◆ YOUR INSTRUCTIONS ◆
Retyping the data exactly is the task. Include every line.

◆ DATA PROVIDED ◆

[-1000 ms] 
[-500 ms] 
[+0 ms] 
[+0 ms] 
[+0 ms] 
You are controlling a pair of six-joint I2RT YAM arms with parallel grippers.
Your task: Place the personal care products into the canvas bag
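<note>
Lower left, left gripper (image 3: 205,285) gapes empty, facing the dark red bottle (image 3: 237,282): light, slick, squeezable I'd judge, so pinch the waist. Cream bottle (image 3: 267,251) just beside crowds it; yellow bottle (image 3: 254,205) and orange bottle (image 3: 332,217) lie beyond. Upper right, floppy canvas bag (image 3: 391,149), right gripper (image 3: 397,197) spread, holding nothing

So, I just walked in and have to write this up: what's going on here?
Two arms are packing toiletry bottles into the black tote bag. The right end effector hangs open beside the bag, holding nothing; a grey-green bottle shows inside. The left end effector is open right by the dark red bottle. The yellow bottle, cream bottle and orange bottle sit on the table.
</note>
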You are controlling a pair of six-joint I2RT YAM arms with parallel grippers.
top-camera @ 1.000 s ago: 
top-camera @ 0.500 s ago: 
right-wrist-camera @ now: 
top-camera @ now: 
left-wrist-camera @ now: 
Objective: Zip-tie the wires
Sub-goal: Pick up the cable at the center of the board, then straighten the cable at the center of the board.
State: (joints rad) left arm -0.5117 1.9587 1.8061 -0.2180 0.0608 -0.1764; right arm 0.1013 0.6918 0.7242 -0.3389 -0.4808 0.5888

◆ RESULT FOR THIS TASK ◆
[-1000 ms] 
[-500 ms] 
[+0 ms] 
[+0 ms] 
[+0 ms] 
You are controlling a pair of six-joint I2RT YAM arms with parallel grippers.
Your task: Place the personal care products into the canvas bag
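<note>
Lower left, left gripper (image 3: 205,285) gapes empty, facing the dark red bottle (image 3: 237,282): light, slick, squeezable I'd judge, so pinch the waist. Cream bottle (image 3: 267,251) just beside crowds it; yellow bottle (image 3: 254,205) and orange bottle (image 3: 332,217) lie beyond. Upper right, floppy canvas bag (image 3: 391,149), right gripper (image 3: 397,197) spread, holding nothing

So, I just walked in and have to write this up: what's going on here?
Two arms are packing toiletry bottles into the black tote bag. The right end effector hangs open beside the bag, holding nothing; a grey-green bottle shows inside. The left end effector is open right by the dark red bottle. The yellow bottle, cream bottle and orange bottle sit on the table.
</note>
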You are controlling a pair of six-joint I2RT YAM arms with parallel grippers.
top-camera @ 1.000 s ago: 
top-camera @ 0.500 s ago: 
right-wrist-camera @ now: 
top-camera @ now: 
left-wrist-camera @ now: 
Objective: Zip-tie the wires
Sub-goal: Pick up the cable at the center of the board, then straighten the cable at the center of the board.
State: (joints rad) left arm -0.5117 1.9587 1.8061 -0.2180 0.0608 -0.1764; right arm 0.1013 0.6918 0.7242 -0.3389 -0.4808 0.5888

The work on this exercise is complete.